- Location: Northern Territory
- Nearest city: Daly River
- Coordinates: 14°11′21″S 130°52′53″E﻿ / ﻿14.18917°S 130.88139°E
- Area: 1,781 km^{2} (688 sq mi)
- Established: 2010
- Governing body: Nature Conservancy

= Fish River Station =

Fish River Station is a protected area approximately 50 km south of Daly River and 150 km south of Darwin in the Northern Territory of Australia.

It is bounded to the north and the east by the Daly River, to the west by the Wingate Mountains, and to the south by Dorisvale and Florina Stations.

The property was acquired in 2011 by the Indigenous Land Corporation in conjunction with the Nature Conservancy, Pew Environmental Group and the Australian Government's National Reserve System for AUD13 million. The property was sold to the group by prominent Melbourne barrister Alan Myers.

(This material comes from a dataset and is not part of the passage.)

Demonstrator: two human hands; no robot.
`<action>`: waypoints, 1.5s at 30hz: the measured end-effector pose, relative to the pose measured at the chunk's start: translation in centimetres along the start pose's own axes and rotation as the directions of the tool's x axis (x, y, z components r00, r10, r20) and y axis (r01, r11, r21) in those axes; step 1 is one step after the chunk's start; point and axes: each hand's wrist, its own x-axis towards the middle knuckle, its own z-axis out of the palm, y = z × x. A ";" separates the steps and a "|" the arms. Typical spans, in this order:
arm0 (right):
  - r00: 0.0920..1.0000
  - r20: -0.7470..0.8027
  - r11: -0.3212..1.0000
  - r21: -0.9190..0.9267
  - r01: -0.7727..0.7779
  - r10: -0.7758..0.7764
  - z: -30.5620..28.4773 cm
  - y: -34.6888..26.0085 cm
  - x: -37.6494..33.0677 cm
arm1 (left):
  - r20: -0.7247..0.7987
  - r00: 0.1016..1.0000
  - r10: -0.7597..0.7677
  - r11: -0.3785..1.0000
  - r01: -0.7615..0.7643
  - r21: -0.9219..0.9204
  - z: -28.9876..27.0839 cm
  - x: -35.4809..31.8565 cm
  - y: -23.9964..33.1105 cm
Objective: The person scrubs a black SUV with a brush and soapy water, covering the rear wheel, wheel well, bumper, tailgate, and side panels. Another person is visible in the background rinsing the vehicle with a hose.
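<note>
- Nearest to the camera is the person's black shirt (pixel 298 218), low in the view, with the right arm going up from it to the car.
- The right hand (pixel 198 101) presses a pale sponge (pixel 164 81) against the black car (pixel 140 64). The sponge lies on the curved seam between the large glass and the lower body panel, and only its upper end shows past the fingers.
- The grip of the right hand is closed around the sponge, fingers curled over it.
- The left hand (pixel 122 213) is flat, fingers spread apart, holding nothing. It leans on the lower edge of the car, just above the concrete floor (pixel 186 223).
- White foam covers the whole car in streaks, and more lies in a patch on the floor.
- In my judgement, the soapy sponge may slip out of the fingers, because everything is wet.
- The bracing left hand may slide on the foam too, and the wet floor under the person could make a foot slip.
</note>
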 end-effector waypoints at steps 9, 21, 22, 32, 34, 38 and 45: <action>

The property encompasses lengths of the Daly River floodplain containing many billabongs and surrounded by pockets of rainforest, rugged ranges and fringed by savannah woodland.

The traditional owners of the area are the Wagiman, Labarganyan, Malak Malak and Kamu peoples. In 2011 after the property was acquired by the Indigenous Land Corporation the management was handed back to the traditional owners.